Boring now, but just a few years back it was a radical answer.

I became a ‘Webmaster’ in my teens. In the early 90s there were perhaps only around 2,000 websites (quite a few were inexplicably green). I’d tell people about the big revolution coming, they'd momentarily appear interested, however it didn't apply to them quite yet.

By the mid-90s that number had grown to a hundred thousand or more. And somebody somewhere invented a better way to navigate them: The Search Engine was born!

1995(ish) - AltaVista, Excite, Hotbot, Infoseek, Yahoo, Lycos!

People had heard of ‘the internet’, but mostly didn't care.
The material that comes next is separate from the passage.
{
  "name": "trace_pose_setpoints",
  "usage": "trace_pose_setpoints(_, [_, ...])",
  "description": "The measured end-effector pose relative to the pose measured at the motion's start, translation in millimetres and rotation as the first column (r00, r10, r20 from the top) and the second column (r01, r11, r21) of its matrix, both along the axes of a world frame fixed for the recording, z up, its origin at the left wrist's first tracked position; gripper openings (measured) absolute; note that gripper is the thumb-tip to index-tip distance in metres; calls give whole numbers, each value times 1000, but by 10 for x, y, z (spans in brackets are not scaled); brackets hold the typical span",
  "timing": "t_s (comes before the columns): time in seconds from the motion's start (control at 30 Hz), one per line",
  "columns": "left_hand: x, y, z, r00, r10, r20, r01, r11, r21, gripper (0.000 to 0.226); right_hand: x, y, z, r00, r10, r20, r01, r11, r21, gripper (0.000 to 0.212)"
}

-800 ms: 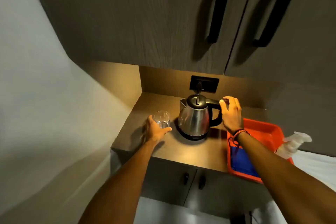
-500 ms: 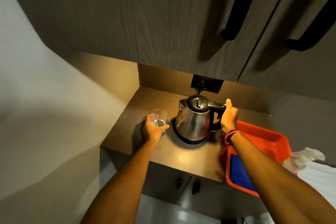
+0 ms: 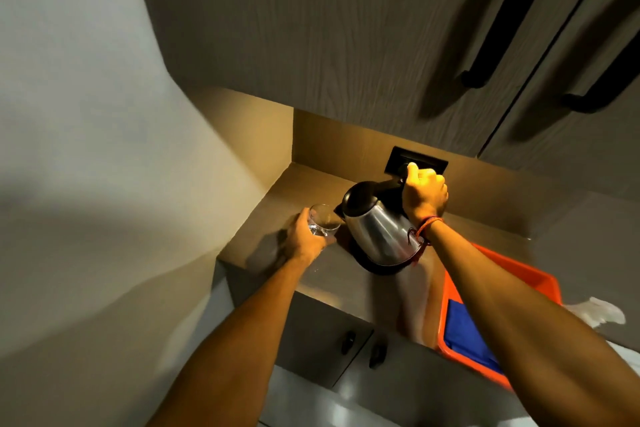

Our world was filled with promise and excitement. This was the revolution we'd all been waiting for (by ‘we’, I mean ‘nerds’). I was a young nerd, with my future ahead of me. No longer did you need to be a ‘suit’, or own a fancy building to succeed. Anybody could create a business or voice their opinion. New concepts and new ideas were flying out of every country, culture and group involved.

Back then you’d pass up buying domains like ‘hotels.com’ because it “didn’t seem appropriate”.

In those very early days we saw a confused mess of creative, immature and wildly revolutionary concepts spill out of our small global community. Little business began to see the potential, big business was oblivious to it (some even called it ‘trashy’). Five years later they'd begin to wise up.

We, and the incredible engineers who had gone before us, changed the world - outright. There was excitement as the rest of the planet began to join in.

1999(ish) - In comes Google: “Don't be evil.”

A spiffy young company, full of promise and merit.

For some reason, this new company just blew many of us away. “Don't be evil” - hey great, that’s what we want “no evil”! It was tight, simple, and the results represented the best the internet had to offer. It changed our world, it was the day we found out how much had really gone on around us.

The early internet was diverse; yet very little of it was monetised.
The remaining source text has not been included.